I think we're all a bit like that sometimes.
It is something that I am working on every day in my quest to become a better person and a better mum; and it is certainly something that is crucial when you're a part of our special needs world.
I've learned the hard way that change is inevitable no matter how you fight it and that eventually you have to just bite the bullet and throw yourself in full throttle.
One of my biggest mental battles lately is accepting that I can no longer lift and carry Amy how I have been doing.
I've amazed myself with my own physical strength, but we are all human and I am doing myself some serious harm that in the long run will be debilitating.
Amy's movements are dyskinetic meaning her tone moves up and down, she never stops moving, and her movements can be very unpredictable and sudden.
These sporadic movements can still now catch me off guard and require me to suddenly twist and contort myself to ensure her safety. I'd say I'm pretty good at it but it isn't for the faint hearted.
Her weight itself isn't huge, she's only about 15kg, but she is relatively dead weight (hate that term!) in that she doesn't fully support herself how an able bodied child her size would.
This is one of the things that causes me the most heartache. A trip to the park or a soft-play centre is becoming more and more challenging.
The determined and stubborn part of me wants to plough on and ensure Amy gets to experience these things for as long as she can. But the realist and sensible side of me is screaming out to stop over doing it.
I am looking into some slings that can be held by two people and we will be able to use these on slides and things. I am having to find more inventive ways to help Amy interact with the world.
She is a bit of an adrenaline junkie and loves nothing more than swinging, sliding and being thrown around. I want to be able to do those things for her for as long as she wants me to.
We've had a portable hoist in our house for about 5 months now and up until recently I've looked at it only with disdain.
I don't want to need it. It is big, heavy, clunky... and unfortunately completely necessary.
I've suffered with a sore back now for a couple of years but have managed to stay away from the GP for the duration of this time. Until now.
The twinges and shooting pains become more frequent and eventually I felt as if my entire back was burning.
I kept checking my back in the mirror in sheer disbelief - surely my skin couldn't possibly be this sore without there being any visible evidence?!
I tried to remedy it myself with painkillers and stretches in a feverish attempt to avoid professional medical attention. I was partially concerned I would be told to rest more and not lift which I know is unfeasible.
Making time for a GP appointment is a pain in itself. We spend so much time making and attending appointments for our children that sometimes we overlook and neglect our own needs.
In addition to this - If I'm not attending an appointment for Amy... I hardly want to spend my spare time forging extra appointments.
I remember as a child hearing people say; "At least I have my health" and inside I'd be thinking to myself "what a silly old people thing to say...", but now I'm older (and questionably wiser), I absolutely agree.
Reluctantly, but also desperately, I made my GP appointment. She conducted a thorough examination.
She asked a lot of questions, tested my reflexes, made me perform some leg stretches and movements and even booked me in for a full medical review and did a sneaky flu jab.
Not only did she fully check me over, she enquired about my mental health and all sorts. She didn't fob me off like I feared, she listened and paid attention. I was so grateful.
Her diagnosis? Spinal neuralgia.
It all made perfect sense now. That burning sensation - I wasn't making it up! Nerve damage. My poor spine has been over exerted.
Stronger painkillers were prescribed, exercise sheets were provided, and a physio referral sent.
So now the hoist doesn't seem all too bad. I have since used it four times. It is slowly getting easier.
I am very eager to have tracking put in on the ceiling as it is logistically and physically very awkward trying to manoeuvre both wheelchair and portable hoist on one small floor space.
The lessons here really are simple.
1. Change is inevitable. Sometimes it can be a tough pill to swallow but change can bring good.
For example Amy loves being hoisted. She is such a thrill seeker that she laughs her cheeky little head off every time she swings in the sling.
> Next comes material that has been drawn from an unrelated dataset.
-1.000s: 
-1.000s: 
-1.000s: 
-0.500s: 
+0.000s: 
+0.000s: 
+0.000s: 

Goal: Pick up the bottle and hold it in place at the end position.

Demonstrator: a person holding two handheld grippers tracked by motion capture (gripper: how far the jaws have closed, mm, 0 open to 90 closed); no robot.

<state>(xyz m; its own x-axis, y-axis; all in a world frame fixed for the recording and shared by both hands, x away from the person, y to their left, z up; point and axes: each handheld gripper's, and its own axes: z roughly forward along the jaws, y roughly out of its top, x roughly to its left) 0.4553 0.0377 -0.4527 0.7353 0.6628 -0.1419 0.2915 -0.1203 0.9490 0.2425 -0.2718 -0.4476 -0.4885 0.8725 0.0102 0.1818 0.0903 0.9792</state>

I've already accepted a huge amount of change.
It doesn't get easier, but at least I know to expect it.
2. Your health really is a gift. I wish I took better care of myself, I really do. If I suffer - Amy suffers.
I am no use to her with a broken back. I must get on top of this now and prevent it from getting worse. I know a lot of parents who have endured surgeries and all sorts from lifting and transferring their child.
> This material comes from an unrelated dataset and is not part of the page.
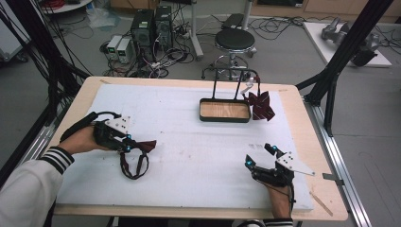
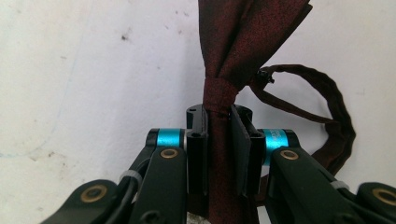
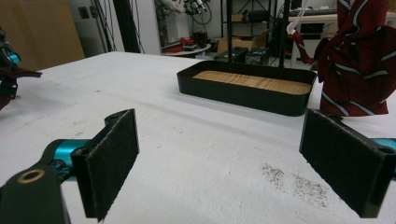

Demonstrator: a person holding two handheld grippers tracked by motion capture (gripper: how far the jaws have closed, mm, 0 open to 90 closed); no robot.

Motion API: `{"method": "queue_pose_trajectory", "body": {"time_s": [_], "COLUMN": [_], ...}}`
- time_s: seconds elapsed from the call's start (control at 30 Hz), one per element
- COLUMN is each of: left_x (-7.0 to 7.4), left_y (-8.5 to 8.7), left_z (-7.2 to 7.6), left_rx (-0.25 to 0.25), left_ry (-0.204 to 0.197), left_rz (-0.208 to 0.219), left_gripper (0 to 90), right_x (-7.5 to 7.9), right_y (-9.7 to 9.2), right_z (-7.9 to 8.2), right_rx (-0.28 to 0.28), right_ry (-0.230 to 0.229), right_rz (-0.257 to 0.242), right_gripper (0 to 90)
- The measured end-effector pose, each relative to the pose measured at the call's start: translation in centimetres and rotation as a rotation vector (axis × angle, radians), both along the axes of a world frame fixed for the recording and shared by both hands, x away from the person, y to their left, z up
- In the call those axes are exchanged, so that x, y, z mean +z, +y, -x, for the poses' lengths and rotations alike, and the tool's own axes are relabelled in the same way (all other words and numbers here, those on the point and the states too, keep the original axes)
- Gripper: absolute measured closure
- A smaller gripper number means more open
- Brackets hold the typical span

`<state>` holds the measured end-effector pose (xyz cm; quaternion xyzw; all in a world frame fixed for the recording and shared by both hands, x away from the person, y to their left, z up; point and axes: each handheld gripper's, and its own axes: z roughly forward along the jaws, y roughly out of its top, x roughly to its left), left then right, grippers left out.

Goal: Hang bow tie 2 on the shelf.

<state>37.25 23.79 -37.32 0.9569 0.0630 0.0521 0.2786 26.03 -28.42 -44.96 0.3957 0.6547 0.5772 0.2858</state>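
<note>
My left gripper [image 1: 128, 143] [image 2: 218, 116] is shut on the knot of a dark red bow tie [image 1: 147, 144] [image 2: 243, 42], held a little above the white mat at the left. The tie's neck strap [image 1: 134, 166] [image 2: 327, 107] hangs down in a loop to the mat. My right gripper [image 1: 260, 156] [image 3: 224, 154] rests near the front right of the mat, jaws wide open with nothing between them. A second red bow tie with pale stripes [image 1: 261, 106] [image 3: 359, 65] hangs at the right end of the black tray [image 1: 224, 118] [image 3: 243, 95] with a wooden floor.
A black wire stand [image 1: 235, 78] rises behind the tray. The white mat [image 1: 189, 142] covers most of the wooden table [image 1: 293, 94]. Beyond the table stand a stool [image 1: 234, 40], computer towers and cables on the floor.
</note>
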Motion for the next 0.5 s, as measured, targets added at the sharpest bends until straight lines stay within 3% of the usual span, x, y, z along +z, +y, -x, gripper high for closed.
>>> {"method": "queue_pose_trajectory", "body": {"time_s": [0.17,0.5], "left_x": [0.7,2.0], "left_y": [-0.2,-0.9], "left_z": [-0.2,-0.6], "left_rx": [0.019,0.084], "left_ry": [-0.01,-0.024], "left_rz": [0.03,0.155], "left_gripper": [77.1,77.1], "right_x": [0.0,-0.1], "right_y": [0.0,0.1], "right_z": [0.1,0.2], "right_rx": [0.002,0.004], "right_ry": [-0.002,-0.015], "right_rz": [0.006,0.009], "right_gripper": [11.1,11.1]}}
Even with hoists the physical demand can be huge.
3. Don't assume the doctor won't care or understand! Our NHS is also a true gift.
I am very grateful that our healthcare system enabled me to see a professional on the same day and that I was able to afford and receive medication to help me for my ailment.
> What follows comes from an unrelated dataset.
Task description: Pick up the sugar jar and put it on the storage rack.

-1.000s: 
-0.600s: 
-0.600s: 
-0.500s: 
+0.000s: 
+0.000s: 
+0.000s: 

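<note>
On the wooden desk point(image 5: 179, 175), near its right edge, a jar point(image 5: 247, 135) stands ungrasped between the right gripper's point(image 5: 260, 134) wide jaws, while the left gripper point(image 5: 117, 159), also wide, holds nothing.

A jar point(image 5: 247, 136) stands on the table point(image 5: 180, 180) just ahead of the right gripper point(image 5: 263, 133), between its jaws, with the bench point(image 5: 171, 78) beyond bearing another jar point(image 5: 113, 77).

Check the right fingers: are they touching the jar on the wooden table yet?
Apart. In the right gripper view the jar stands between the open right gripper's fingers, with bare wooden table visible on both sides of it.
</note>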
The waiting list for physio here is approximately 18 weeks... sure I could complain about that... but maybe by then I'll be better and not need it... or I will gratefully attend and once again enjoy the benefits of our healthcare system.
4. If something isn't right - Address it immediately.
The burning I felt on my back has made me unable to sleep for a few weeks now. The knock on effect of no sleep is horrendous.
I should have gone to the doctor long ago and sought the treatment I so desperately needed.